Peygamberimiz Ben insanlığın ikindi vaktinde geldim. buyuruyor. Diğer bir hadisinde ise Benim ümmetimin ömrü 1500 seneyi pek geçmeyecek. buyurmuş.
Kıyamet, kâinatın harap olması ve tekrar dirilmek üzere ölmesidir. Bizim ölümümüz de, kendi kıyametimizdir. Kıyametimiz kopmadan sonsuzluk yurduna hazırlık yapmak ve Allahın emir ve yasaklarına boyun eğerek istikamet üzere hayatımızı geçirmek ise, yapılabilecek işlerin en isâbetlisidir.
BU ACIKLAMALARA GORE: İmam-ı Rabbani hazretleri kıyametin hicri 2000 içinde kopacağını bildiriyor.
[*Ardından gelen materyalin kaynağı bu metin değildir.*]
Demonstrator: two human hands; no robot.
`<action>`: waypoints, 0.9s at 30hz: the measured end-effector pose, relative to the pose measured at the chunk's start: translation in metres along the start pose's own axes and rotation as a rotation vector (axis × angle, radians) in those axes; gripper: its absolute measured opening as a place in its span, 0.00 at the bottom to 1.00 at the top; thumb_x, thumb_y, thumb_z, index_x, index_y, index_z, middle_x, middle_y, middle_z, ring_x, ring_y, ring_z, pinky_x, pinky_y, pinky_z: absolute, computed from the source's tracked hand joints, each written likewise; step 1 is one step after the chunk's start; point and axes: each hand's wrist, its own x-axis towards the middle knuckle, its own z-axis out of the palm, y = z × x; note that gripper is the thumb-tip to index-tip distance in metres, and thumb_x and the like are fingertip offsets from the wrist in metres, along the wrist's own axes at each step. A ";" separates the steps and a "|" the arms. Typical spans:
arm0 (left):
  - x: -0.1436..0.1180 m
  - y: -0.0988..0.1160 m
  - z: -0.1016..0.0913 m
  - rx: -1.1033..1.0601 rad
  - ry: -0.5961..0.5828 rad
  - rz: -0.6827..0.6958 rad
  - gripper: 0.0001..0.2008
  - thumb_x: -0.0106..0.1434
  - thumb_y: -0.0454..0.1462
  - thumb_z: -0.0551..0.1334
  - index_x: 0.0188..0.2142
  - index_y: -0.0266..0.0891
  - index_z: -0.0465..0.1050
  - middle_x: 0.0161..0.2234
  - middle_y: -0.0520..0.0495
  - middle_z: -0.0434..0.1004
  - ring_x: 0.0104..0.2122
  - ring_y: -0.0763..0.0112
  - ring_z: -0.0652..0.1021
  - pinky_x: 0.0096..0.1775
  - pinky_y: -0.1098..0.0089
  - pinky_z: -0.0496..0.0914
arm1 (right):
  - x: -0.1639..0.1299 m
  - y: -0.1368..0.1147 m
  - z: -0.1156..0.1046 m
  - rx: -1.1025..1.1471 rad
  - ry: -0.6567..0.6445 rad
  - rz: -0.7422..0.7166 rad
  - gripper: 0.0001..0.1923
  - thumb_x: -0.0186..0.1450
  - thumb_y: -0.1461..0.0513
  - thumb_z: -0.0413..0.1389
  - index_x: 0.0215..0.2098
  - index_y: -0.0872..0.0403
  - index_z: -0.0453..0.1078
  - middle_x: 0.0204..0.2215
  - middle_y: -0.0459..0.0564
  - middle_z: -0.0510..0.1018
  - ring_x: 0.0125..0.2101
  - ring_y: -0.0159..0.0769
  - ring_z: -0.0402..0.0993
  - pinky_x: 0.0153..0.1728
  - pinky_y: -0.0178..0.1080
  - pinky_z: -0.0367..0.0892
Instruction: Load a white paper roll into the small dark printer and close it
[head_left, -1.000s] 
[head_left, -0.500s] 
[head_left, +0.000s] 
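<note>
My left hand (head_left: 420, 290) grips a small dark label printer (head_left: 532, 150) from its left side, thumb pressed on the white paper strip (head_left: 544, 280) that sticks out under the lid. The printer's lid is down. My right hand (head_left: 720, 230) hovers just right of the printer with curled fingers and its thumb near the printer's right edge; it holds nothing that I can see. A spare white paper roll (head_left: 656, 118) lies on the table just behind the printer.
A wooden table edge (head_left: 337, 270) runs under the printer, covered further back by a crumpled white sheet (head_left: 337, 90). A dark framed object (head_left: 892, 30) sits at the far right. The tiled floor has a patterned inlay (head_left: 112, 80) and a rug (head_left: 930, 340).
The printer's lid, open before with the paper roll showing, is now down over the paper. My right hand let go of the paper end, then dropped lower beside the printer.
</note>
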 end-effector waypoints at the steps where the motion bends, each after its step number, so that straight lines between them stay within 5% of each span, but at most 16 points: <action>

Yani Bediüzzaman hazretlerinin verdiği tarih ile İmam-ı Rabbani hazretlerinin verdiği tarih tamamen uyum içindedir. Ayrıca peygamber efendimizin (s.a.v.) "Benim ümmetimin ömrü 1500 seneyi pek geçmeyecek"(Kaynakları: Suyuti.el-Keşfu an Mücavezeti Hazihil Ümmeti el-Elfu,el-havi lil Fetavi,Suyuti. 2 / 248,tefsiri Ruhul Beyan. Bursevi.(Arapça) 4 / 262, Ahmed bin Hanbel.İlel.sh.89. hadis-i şerifi dikkate alındığında Bediüzzaman hazretlerinin verdiği tarihin doğru olma ihtimali çok kuvvetleniyor. Doğruyu kesin olarak Allah (c.c.) bilir. Bize düşen, her hususta doğru olma ihtimali yüksek olanları dikkate almaktır.